On this date in 1917, Indira Gandhi (née Indira Nehru) was born in Allahabad, Uttar Pradesh, India, to a wealthy, upper-caste Brahmin Hindu family. Gandhi's father, Jawaharlal Nehru, was India's first prime minister and popular independence leader. Before completion of her education at Oxford University, Gandhi joined the Indian independence movement, which led to her imprisonment for 13 months on charges of subversion by British colonial authorities. In 1942, she married a Congress party militant, Feroze Gandhi, but her marriage suffered as her father took office as prime minister (in 1947) and invited Indira to be his official hostess. In this position, Indira, while quiet and unassuming, studied the world's most powerful political elites and in the 1950s began building her own political career. She first was elected president of the Congress party in 1959, and in this role helped oust the Communist government from the southern Kerala state. She served in the upper house of Parliament in 1964, and in 1967, when her Congress party won the elections, Gandhi became the first woman leader of a major country in modern times.

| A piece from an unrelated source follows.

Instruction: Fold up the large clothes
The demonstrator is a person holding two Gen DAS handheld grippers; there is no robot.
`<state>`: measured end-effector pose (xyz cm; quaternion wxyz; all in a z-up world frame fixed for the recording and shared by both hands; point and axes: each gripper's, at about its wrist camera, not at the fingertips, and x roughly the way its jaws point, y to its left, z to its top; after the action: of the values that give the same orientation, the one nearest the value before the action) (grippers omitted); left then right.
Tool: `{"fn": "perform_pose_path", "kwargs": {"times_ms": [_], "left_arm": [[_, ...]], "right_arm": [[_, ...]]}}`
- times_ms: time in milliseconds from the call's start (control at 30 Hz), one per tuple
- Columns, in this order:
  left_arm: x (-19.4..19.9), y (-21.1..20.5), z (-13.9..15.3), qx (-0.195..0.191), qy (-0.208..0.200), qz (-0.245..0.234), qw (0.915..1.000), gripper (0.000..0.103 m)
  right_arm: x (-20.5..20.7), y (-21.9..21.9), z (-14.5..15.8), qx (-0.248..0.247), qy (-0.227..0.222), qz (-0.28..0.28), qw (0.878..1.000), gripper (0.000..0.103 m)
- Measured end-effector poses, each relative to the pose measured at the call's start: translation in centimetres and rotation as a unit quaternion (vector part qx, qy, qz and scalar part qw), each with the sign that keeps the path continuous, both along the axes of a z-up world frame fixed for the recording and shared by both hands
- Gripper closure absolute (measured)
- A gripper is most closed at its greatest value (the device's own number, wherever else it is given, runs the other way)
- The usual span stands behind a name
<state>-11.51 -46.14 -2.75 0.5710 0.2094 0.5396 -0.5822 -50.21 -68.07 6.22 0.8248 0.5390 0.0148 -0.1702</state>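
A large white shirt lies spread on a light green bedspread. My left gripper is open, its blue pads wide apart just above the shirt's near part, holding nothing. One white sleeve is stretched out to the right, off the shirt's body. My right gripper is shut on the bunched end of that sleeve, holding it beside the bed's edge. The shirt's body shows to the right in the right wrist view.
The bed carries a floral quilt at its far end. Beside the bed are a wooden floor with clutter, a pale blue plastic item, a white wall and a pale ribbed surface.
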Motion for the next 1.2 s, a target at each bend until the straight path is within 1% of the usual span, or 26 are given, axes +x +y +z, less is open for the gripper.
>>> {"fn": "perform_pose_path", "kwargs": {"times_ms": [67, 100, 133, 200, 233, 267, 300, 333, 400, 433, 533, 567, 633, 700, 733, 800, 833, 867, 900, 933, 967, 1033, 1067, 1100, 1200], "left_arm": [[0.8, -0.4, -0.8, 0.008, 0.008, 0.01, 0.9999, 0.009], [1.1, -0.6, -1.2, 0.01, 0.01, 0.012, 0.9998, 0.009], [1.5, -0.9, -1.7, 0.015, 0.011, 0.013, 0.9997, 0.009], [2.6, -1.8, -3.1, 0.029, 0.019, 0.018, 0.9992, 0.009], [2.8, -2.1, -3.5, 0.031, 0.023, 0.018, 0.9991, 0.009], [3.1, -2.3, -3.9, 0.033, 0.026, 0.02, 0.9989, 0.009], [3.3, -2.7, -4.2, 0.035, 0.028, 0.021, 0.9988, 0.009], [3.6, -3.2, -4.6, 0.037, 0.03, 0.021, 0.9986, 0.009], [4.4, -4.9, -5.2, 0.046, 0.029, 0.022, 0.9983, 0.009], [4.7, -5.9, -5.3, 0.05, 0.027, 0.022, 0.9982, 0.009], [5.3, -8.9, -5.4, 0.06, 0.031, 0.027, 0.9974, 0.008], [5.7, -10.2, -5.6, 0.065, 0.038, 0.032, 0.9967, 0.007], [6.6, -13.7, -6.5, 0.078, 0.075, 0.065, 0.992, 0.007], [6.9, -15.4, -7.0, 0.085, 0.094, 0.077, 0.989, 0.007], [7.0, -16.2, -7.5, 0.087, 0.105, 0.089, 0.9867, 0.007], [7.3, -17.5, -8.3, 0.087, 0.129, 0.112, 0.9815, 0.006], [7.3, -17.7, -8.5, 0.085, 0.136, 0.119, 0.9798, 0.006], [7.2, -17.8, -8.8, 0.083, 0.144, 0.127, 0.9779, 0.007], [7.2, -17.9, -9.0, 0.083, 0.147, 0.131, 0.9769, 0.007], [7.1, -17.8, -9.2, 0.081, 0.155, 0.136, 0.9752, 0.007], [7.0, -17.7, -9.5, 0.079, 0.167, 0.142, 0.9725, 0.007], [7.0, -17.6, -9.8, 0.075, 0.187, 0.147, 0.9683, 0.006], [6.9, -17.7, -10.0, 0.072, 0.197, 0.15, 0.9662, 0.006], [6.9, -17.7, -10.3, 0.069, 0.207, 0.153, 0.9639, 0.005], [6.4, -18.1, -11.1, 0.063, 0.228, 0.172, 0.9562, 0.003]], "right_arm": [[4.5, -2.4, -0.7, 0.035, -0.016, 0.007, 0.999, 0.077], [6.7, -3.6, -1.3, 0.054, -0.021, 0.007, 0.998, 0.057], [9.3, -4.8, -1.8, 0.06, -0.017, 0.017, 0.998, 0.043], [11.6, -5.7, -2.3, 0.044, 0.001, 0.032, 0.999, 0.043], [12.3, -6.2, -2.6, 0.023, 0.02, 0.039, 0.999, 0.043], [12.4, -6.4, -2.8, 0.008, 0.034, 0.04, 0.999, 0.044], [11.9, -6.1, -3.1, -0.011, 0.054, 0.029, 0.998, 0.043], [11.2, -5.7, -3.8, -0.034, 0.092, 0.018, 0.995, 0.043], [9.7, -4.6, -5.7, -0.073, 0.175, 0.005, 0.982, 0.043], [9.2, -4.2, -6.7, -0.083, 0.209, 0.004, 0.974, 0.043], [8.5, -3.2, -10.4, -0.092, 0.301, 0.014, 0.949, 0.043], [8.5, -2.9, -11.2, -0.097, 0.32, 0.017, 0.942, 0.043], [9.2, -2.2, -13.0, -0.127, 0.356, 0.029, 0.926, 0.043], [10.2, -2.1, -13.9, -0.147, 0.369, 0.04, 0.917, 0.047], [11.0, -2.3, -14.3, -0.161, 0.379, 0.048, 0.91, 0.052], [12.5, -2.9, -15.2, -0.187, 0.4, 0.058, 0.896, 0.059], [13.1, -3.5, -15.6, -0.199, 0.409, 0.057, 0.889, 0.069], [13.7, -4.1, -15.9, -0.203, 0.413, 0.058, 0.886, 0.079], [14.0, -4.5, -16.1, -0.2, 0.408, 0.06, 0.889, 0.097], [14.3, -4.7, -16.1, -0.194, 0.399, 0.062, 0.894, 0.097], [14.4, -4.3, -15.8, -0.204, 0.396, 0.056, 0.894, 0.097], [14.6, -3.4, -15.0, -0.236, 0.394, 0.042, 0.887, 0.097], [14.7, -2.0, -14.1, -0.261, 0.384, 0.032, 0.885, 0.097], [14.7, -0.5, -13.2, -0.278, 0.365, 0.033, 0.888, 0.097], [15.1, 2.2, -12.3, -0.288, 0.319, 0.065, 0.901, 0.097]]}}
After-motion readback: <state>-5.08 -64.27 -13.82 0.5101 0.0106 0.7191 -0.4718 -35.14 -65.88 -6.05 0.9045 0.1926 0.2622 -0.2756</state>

As prime minister, Gandhi strengthened the authority of the federal government and strongly objected to religious sectarianism that, she believed, threatened Indian democracy. While some of her domestic policies were viewed as weak, she managed to keep relative social peace and silence radical opposition movements. She achieved great success in her foreign policy and, after winning re-election in 1971, led India to victory in a bitter war with Pakistan (that also resulted in the birth of Bangladesh). While her popularity grew among Indians and especially the poor, Gandhi gained a reputation as an authoritarian within her own party. After an Indian court determined her 1971 election was illegitimate, Gandhi declared a state of emergency, suspending civil liberties and jailing thousands of her critics. Facing internal and international pressure, she returned to democratic government in 1977, but the people elected a former rival, Morarji Desai, to replace her. Desai attempted to destroy Gandhi's reputation with corruption and abuse of power charges, but she fought back by campaigning in rural villages and regaining control of her party, which resulted in her election as prime minister for the fourth time in 1980. Sikh terrorist factions in the Punjab state demanded an independent state, but Gandhi refused to negotiate and, in June of 1984, ordered an army assault on a militant Sikh temple, which resulted in the loss of over 1000 lives. Over the next months, Gandhi remained undeterred by numerous death threats from Sikh militants. She told Newsweek, "In politics you simply can't hide from people. My life has been one with India, and it makes no difference to me if I die standing or in bed." Gandhi was gunned down in her garden in New Delhi by her body guards, Sikh religious extremists. Following her death was a period of extreme tension and bloodshed between Hindus and Sikhs across India. D. 1984.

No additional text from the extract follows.